# Goal of the exercise
In the material below, how many lines contain the string "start"? Reply with the number only.

# Information shown
—————
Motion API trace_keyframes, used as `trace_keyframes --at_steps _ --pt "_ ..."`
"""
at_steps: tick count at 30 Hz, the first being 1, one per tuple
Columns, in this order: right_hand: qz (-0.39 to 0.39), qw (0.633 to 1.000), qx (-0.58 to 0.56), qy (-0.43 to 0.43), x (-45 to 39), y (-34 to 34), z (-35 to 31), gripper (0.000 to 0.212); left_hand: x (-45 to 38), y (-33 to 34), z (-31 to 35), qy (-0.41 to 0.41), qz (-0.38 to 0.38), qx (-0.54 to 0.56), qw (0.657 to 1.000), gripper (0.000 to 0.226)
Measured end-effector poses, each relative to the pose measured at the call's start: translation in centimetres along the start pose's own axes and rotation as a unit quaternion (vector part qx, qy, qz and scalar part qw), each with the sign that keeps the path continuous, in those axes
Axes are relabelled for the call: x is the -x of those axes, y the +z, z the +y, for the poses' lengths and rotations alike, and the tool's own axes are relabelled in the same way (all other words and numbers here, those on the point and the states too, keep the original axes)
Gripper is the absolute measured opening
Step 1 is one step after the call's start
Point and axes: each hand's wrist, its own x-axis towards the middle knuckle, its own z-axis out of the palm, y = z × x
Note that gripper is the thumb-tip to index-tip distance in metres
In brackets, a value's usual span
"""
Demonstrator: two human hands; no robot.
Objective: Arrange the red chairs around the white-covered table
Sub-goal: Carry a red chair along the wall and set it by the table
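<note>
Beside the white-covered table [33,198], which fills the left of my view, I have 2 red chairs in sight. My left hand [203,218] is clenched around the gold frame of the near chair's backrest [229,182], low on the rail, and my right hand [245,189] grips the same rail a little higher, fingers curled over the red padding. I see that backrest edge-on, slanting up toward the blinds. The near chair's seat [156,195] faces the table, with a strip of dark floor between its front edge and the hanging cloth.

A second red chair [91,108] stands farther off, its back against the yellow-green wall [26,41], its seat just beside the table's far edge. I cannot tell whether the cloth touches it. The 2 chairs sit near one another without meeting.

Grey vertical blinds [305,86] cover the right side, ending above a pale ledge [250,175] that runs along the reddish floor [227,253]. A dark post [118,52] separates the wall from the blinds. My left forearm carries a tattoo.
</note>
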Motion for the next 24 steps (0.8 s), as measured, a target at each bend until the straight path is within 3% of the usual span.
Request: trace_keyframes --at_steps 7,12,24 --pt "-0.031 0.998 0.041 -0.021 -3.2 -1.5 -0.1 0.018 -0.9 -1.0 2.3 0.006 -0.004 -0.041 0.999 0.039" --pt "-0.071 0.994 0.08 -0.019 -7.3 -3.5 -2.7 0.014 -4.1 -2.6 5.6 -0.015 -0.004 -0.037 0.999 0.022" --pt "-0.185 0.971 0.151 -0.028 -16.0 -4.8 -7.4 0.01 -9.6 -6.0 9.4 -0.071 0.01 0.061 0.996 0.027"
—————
# Output below
2